Since memory allocation in C is quite error prone I always define macro functions NEW and NEW_ARRAY as in the example below. This makes memory allocation more safe and succinct.

#include <semaphore.h> /*POSIX*/
#include <stdio.h>
#include <stdlib.h>

#define NEW_ARRAY(ptr, n) \
    { \
        (ptr) = malloc((sizeof (ptr)[0]) * (n)); \
        if ((ptr) == NULL) { \
            fprintf(stderr, "error: Memory exhausted\n"); \
            exit(EXIT_FAILURE); \
        } \
    }

#define NEW(ptr) NEW_ARRAY((ptr), 1)

typedef struct myThread {
    unsigned int threadId;
    char threadPriority;
    unsigned int timeSlice;
    sem_t threadSem;
} myThread;

int main(void)
{
    myThread *node;
    myThread **nodes;
    int nodesLen = 100;

    NEW(node);
    NEW_ARRAY(nodes, nodesLen);
    /*...*/
    free(nodes);
    free(node);
    return 0;
}

Answer 2

malloc reserves memory for you to use.

When you attempt to use more memory than you requested, several results are possible, including:

• Your program accesses memory it should not, but nothing breaks.
• Your program accesses memory it should not, and this damages other data that your program needs, so your program fails.
• Your program attempts to access memory that is not mapped in its virtual address space, and a trap is caused.
• Optimization by the compiler transforms your program in an unexpected way, and strange errors occur.

Thus, it would not be surprising either that your program appears to work when you fail to allocate enough memory or that your program breaks when you fail to allocate enough memory.

Which is the right way to dynamically allocate memory for a structure?

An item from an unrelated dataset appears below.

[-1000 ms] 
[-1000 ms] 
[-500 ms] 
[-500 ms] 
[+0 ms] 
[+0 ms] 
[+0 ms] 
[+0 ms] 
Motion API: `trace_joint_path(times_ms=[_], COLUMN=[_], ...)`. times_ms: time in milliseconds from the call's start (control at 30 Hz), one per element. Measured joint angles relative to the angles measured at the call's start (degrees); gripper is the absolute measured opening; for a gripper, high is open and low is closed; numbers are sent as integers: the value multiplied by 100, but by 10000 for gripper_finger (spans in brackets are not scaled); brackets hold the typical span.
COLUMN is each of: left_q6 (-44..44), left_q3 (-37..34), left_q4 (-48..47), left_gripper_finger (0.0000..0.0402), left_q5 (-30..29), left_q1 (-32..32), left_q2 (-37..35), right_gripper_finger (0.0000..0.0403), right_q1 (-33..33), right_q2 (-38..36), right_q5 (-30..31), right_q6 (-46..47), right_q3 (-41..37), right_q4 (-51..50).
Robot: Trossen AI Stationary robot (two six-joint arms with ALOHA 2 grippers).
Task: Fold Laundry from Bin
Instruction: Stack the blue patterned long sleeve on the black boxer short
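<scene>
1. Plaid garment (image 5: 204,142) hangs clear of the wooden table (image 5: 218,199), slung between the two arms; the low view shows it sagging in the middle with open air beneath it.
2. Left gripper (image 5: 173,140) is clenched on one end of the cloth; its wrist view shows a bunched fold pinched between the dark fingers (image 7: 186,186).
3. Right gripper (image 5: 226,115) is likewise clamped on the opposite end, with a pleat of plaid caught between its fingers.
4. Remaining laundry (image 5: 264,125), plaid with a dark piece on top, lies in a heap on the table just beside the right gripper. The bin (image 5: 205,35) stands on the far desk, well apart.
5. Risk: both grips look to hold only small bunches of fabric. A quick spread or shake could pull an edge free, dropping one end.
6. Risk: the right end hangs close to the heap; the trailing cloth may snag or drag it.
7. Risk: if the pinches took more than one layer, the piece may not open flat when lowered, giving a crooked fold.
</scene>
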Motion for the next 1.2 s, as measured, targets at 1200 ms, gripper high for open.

Good code is myThread *node = malloc(sizeof *node);.

Is that cast necessary?

No, not in C.

How is the structure stored in memory? I know that (*node).threadId is equivalent to node->threadId and this confuses me a bit because by dereferencing the pointer to the structure, I get the whole structure, and then I have to access a specific field. I was expecting to access fields knowing the address of the structure in this way: *(node) it's the value for the first element, *(node + sizeof(firstElement)) it's the value for the second and so on. I thought that accessing structure fields it's similar to accessing array values.

The structure is stored in memory as a sequence of bytes, as all objects in C are. You do not need to do any byte or pointer calculations because the compiler does it for you. When you write node->timeSlice, for example, the compiler takes the pointer node, adds the offset to the member timeSlice, and uses the result to access the memory where the member timeSlice is stored.

Answer 3

The below works in that they allocate memory - yet the wrong size.

myThread *node = (myThread *)malloc(sizeof(myThread *));// wrong size,s/b sizeof(myThread) 
myThread *node = (myThread *)malloc(1);                 // wrong size 

Why is this working?

When code attempts to save data to that address, the wrong size may or may not become apparent. It is undefined behavior (UB).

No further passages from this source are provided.